# TASK TO COMPLETE:
Return all of the data verbatim, dropping any picture.

# GIVEN MATERIAL:
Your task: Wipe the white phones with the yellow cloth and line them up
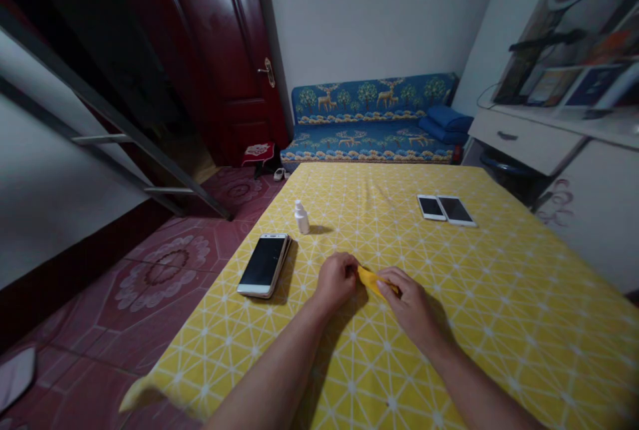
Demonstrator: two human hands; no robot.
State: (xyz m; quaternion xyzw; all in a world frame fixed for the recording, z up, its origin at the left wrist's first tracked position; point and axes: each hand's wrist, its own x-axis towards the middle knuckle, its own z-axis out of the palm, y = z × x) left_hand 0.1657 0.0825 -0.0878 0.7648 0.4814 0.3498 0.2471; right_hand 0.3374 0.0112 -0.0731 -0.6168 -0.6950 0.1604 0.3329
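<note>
The left hand [337, 281] and right hand [410, 308] meet over the near middle of the counter [504, 303], which is covered by a yellow cloth printed with a white lattice. Between them is a small folded yellow strip [373, 282], its material too small to tell. The left fingers [345, 267] are curled closed around its left end, and the right fingers [389, 279] pinch its right end, so both hands have hold of it, raised just above the cloth.

At about 9 o'clock from the hands, a smartphone [263, 265] lies with its dark screen up, near the counter's left edge. A small white plastic bottle [301, 217] stands upright at about 11 o'clock. At about 1 o'clock, a white-framed phone [431, 207] and a larger white-framed phone [456, 210] lie side by side, touching, near the far edge.

Beyond the counter at 12 o'clock is a blue sofa [369, 120] patterned with deer and trees, with folded blue bedding [446, 125] at its right end. A dark red door [219, 50] stands at 11 o'clock
</note>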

# ANSWER TO THIS EXERCISE:
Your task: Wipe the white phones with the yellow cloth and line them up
Demonstrator: two human hands; no robot.
State: (xyz m; quaternion xyzw; all in a world frame fixed for the recording, z up, its origin at the left wrist's first tracked position; point and axes: each hand's wrist, its own x-axis towards the middle knuckle, its own z-axis out of the palm, y = z × x) left_hand 0.1657 0.0825 -0.0878 0.7648 0.4814 0.3498 0.2471; right_hand 0.3374 0.0112 -0.0731 -0.6168 -0.6950 0.1604 0.3329
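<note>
The left hand [337, 281] and right hand [410, 308] meet over the near middle of the counter [504, 303], which is covered by a yellow cloth printed with a white lattice. Between them is a small folded yellow strip [373, 282], its material too small to tell. The left fingers [345, 267] are curled closed around its left end, and the right fingers [389, 279] pinch its right end, so both hands have hold of it, raised just above the cloth.

At about 9 o'clock from the hands, a smartphone [263, 265] lies with its dark screen up, near the counter's left edge. A small white plastic bottle [301, 217] stands upright at about 11 o'clock. At about 1 o'clock, a white-framed phone [431, 207] and a larger white-framed phone [456, 210] lie side by side, touching, near the far edge.

Beyond the counter at 12 o'clock is a blue sofa [369, 120] patterned with deer and trees, with folded blue bedding [446, 125] at its right end. A dark red door [219, 50] stands at 11 o'clock
</note>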

Nothing else is needed to complete this exercise.